Instructions for the task: A word-for-word printout of the listing below is needed.

Collected material:
((

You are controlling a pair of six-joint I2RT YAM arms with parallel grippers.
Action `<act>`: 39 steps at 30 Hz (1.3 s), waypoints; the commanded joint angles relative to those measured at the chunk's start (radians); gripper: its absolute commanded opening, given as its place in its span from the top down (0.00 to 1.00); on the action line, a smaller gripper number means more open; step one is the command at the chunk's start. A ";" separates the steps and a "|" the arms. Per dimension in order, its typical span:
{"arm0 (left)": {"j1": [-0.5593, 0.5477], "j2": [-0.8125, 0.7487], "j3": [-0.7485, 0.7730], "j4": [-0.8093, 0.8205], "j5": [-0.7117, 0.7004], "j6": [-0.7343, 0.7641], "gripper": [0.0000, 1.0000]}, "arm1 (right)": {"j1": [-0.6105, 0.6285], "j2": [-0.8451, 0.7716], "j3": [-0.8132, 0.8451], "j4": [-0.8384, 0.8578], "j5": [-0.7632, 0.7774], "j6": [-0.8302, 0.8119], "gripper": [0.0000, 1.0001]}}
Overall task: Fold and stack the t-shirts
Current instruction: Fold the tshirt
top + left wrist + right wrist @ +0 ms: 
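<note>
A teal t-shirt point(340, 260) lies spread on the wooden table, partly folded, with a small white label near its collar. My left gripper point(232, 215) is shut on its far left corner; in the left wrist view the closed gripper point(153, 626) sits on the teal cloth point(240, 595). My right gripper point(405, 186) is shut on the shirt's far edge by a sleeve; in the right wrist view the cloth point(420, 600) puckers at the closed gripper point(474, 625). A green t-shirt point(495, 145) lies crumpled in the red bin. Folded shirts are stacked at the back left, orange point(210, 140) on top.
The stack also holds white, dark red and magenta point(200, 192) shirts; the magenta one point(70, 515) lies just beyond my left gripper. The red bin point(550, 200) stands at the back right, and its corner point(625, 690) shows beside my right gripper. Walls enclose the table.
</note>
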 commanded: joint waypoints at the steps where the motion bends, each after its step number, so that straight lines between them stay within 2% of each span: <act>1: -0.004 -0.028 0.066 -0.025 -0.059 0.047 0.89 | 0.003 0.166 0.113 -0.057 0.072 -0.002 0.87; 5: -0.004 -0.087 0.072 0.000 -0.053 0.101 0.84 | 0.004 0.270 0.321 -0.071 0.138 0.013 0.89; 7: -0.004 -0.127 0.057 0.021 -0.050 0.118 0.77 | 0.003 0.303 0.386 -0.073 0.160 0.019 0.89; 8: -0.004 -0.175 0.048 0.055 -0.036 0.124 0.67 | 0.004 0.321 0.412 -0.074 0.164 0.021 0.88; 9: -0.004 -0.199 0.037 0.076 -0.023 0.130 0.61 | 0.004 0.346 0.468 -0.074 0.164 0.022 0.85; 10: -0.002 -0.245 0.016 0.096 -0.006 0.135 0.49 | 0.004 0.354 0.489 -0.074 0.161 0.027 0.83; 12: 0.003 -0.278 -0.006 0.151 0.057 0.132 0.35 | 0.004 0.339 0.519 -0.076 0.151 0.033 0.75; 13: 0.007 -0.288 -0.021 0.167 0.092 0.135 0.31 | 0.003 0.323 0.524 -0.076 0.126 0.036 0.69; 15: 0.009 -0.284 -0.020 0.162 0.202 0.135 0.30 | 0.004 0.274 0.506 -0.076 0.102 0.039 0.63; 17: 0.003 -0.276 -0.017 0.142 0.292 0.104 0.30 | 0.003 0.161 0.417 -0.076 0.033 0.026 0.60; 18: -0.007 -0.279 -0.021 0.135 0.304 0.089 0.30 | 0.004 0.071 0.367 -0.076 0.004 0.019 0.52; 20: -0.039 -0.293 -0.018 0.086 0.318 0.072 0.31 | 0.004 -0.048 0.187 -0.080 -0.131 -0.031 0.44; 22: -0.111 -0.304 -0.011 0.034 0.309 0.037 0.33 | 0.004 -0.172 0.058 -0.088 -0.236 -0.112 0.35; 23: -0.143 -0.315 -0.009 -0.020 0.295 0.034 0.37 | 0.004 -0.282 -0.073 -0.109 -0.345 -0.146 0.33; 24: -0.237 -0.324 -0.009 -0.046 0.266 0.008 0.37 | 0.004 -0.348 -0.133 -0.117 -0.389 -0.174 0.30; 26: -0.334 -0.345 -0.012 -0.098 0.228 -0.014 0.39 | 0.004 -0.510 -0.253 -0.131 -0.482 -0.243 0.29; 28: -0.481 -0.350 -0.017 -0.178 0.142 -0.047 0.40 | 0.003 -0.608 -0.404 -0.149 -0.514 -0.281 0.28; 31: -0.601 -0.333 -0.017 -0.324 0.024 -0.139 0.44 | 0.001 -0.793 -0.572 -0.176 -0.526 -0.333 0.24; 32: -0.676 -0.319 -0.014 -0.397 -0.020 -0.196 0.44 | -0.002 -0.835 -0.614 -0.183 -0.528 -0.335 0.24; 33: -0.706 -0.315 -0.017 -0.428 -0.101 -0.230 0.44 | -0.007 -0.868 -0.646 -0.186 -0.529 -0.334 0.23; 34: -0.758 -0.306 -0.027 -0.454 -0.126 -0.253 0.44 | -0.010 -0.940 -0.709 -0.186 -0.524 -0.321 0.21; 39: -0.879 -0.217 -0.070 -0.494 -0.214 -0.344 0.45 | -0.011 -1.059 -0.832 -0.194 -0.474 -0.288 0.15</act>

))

Result below:
You are controlling a pair of six-joint I2RT YAM arms with parallel grippers.
Action `<act>`: 39 steps at 30 Hz (1.3 s), waypoints; the commanded joint angles relative to those measured at the chunk's start (radians); gripper: its absolute commanded opening, given as its place in its span from the top down (0.00 to 1.00); on the action line, a smaller gripper number means more open; step one is the command at the chunk's start. A ";" separates the steps and a "|" the arms. Per dimension in order, its typical span:
{"arm0 (left)": {"j1": [-0.5593, 0.5477], "j2": [-0.8125, 0.7487], "j3": [-0.7485, 0.7730], "j4": [-0.8093, 0.8205], "j5": [-0.7117, 0.7004], "j6": [-0.7343, 0.7641], "gripper": [0.0000, 1.0000]}, "arm1 (right)": {"j1": [-0.6105, 0.6285], "j2": [-0.8451, 0.7716], "j3": [-0.8132, 0.8451], "j4": [-0.8384, 0.8578], "j5": [-0.7632, 0.7774], "j6": [-0.8302, 0.8119], "gripper": [0.0000, 1.0001]}}
Overall task: Fold and stack the t-shirts
Current instruction: Fold the tshirt
top + left wrist + right wrist @ +0 ms: 
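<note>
A teal t-shirt point(340, 260) lies spread on the wooden table, partly folded, with a small white label near its collar. My left gripper point(232, 215) is shut on its far left corner; in the left wrist view the closed gripper point(153, 626) sits on the teal cloth point(240, 595). My right gripper point(405, 186) is shut on the shirt's far edge by a sleeve; in the right wrist view the cloth point(420, 600) puckers at the closed gripper point(474, 625). A green t-shirt point(495, 145) lies crumpled in the red bin. Folded shirts are stacked at the back left, orange point(210, 140) on top.
The stack also holds white, dark red and magenta point(200, 192) shirts; the magenta one point(70, 515) lies just beyond my left gripper. The red bin point(550, 200) stands at the back right, and its corner point(625, 690) shows beside my right gripper. Walls enclose the table.
</note>
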 commanded: joint waypoints at the steps where the motion bends, each after its step number, so that straight lines between them stay within 2% of each span: <act>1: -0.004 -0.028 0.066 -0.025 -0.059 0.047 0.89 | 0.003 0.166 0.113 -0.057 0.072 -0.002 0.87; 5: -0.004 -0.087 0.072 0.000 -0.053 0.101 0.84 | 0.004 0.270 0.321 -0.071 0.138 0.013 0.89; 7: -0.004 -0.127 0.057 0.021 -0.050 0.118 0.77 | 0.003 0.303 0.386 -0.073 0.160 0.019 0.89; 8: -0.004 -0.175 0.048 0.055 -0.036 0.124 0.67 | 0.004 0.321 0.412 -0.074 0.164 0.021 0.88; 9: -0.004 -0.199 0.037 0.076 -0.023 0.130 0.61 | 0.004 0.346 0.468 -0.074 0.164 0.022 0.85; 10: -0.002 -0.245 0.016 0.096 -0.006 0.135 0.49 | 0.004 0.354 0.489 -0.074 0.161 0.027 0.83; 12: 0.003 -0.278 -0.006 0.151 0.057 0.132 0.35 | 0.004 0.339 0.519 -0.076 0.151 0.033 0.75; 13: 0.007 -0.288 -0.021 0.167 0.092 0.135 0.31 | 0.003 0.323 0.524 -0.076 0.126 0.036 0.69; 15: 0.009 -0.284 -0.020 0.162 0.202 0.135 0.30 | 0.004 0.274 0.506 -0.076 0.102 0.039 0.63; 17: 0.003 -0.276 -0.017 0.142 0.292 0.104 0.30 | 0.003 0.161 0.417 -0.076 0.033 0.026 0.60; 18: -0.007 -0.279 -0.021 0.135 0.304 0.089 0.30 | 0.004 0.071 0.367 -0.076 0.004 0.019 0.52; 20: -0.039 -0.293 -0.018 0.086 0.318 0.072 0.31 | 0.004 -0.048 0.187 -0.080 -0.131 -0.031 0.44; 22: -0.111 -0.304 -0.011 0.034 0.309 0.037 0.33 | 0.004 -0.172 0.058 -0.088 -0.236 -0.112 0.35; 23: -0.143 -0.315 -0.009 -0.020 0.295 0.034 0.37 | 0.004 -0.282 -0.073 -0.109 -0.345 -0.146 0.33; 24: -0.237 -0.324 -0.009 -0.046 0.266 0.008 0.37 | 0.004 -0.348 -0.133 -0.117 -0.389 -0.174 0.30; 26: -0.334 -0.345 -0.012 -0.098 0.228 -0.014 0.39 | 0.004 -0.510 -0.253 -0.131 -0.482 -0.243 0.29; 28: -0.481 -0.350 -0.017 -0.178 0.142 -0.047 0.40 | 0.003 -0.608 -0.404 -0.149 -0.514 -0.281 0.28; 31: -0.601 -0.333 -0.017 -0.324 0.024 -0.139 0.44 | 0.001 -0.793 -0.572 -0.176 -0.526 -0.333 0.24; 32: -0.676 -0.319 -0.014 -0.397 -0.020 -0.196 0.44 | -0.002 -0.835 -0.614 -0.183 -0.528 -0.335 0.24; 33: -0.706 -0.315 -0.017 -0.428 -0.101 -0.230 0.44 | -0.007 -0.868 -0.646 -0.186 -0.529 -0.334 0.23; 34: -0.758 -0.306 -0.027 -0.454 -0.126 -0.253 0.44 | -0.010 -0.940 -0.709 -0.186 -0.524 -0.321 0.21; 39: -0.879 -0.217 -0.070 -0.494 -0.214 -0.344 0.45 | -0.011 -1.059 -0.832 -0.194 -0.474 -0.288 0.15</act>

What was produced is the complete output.